As for public safety, he mentioned Fairfax County Police Chief Tom Manger's decision to leave his job here for the same position in Montgomery County. Said Frey: "Now I know what a Red Sox fan felt like when Roger Clemens signed with the Yankees."

He said Manger will receive a $165,000 annual salary from Montgomery County, plus $105,000 a year retirement pay from Fairfax, for a total of $270,000. And he understood Manger's wanting to return to the county where he grew up.

"We'll miss him, and he'll be tremendously hard to replace," said Frey. "But we wish him well; he did a great job here." Noting that Fairfax County's police department has a history of promoting from within, he said he expected it to happen again when a new chief is selected.

He also told the audience that both the Sully and Fair Oaks district police stations have newly created Citizens Advisory committees, and he encouraged communities to send representatives to them. The committees meet on the third Tuesday of the month, in the Sully District Governmental Center. And, said Frey, "It's a wonderful opportunity for feedback from the citizens to the ones who are in charge."

MEMBERS OF the community also got a chance to ask him questions. Ted Troscianecki of Virginia Run remarked that, between the police department and the school system, Fairfax County is losing "key talent" to other jurisdictions. "There's competition out there," he said. "Short of raising everybody's pay, is the county doing other things to ensure that we have a good pipeline of people when jobs come open because of competition?"

"There's 'sticker shock' for teachers," answered Frey. "The pay sounds good until you try to find something to rent or buy. Montgomery County doesn't have a supplemental retirement program, so teachers get more take-home pay. But our teachers don't want us to drop it. And we haven't had any shortage of applicants wanting to come here. We are very well-regarded and have a lot to offer — not just in salaries — but also in things like technology and grant programs."

Little Rocky Run's Al Francese said I-66 east traffic is backed up in the mornings, all the way to Fair Lakes. "Will Herndon's voting 'no' on Dulles rail help with the extension of rail from Vienna to Centreville?" he asked.

Frey said he believes rail will someday come down I-66, but that what happens to Dulles rail won't affect I-66. He said that project entails widening lanes and tackling bridges, and the commercial density necessary for a taxing district is in Tysons Corner and Reston/Herndon.

"I think I-66 will always be behind Dulles," said Frey. "But there's a long way to go on I-66 rail and, once we go through the process, where would we get the $3 billion to do it?"

Russell Wanek of Heritage Forest takes the bus to work on I-66, but said the HOV lane is still slow. He suggested dedicated bus-lanes with expanded bus service to decrease traffic on I-66. Frey said rail is "incredibly expensive to build and to operate" and buses are much cheaper. He said a good way to go would be Bus Rapid Transit (BRT), which puts buses in their own lanes, but takes them to rail-type stations.

ON A LIGHTER TOPIC, Rocky Run's Chris Terpak-Malm asked Frey how the pool in the new rec center is coming along. "They poured it last week," he replied. "The rec center is 45-percent done.
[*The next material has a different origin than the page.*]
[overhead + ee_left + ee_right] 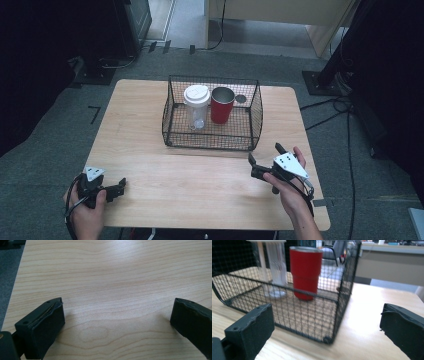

Most likely, it'll have a September-October opening, but it's pretty much on schedule."

Ray Gustave of Virginia Run asked what happened to plans for lakeside concerts in Centreville's Trinity Centre. Frey said he put the Chamber of Commerce in touch with the project's developer, KSI, but so far, nothing has come of it.

Pleasant Valley's Lynn Terhar spoke as past president of Westfield High's PTSA. She said the school has 2,905 students in a building built for 2,500. It already has 14 trailers, and the 2005 enrollment projection is 3,201 students.

"The [24-classroom], brick-and-mortar addition won't be ready until September 2006," she said. "And we'll probably have 24 trailers and be 700 [students] over capacity, [this September]. Security is a huge issue for parents, with that many students coming in and out of the building. How can we get some help for [Principal] Dale Rumberger? More SROs [school resource officers]?"

Frey replied that the funding request has to be initiated through the school system. Then, he said, the county would fund it through the police budget.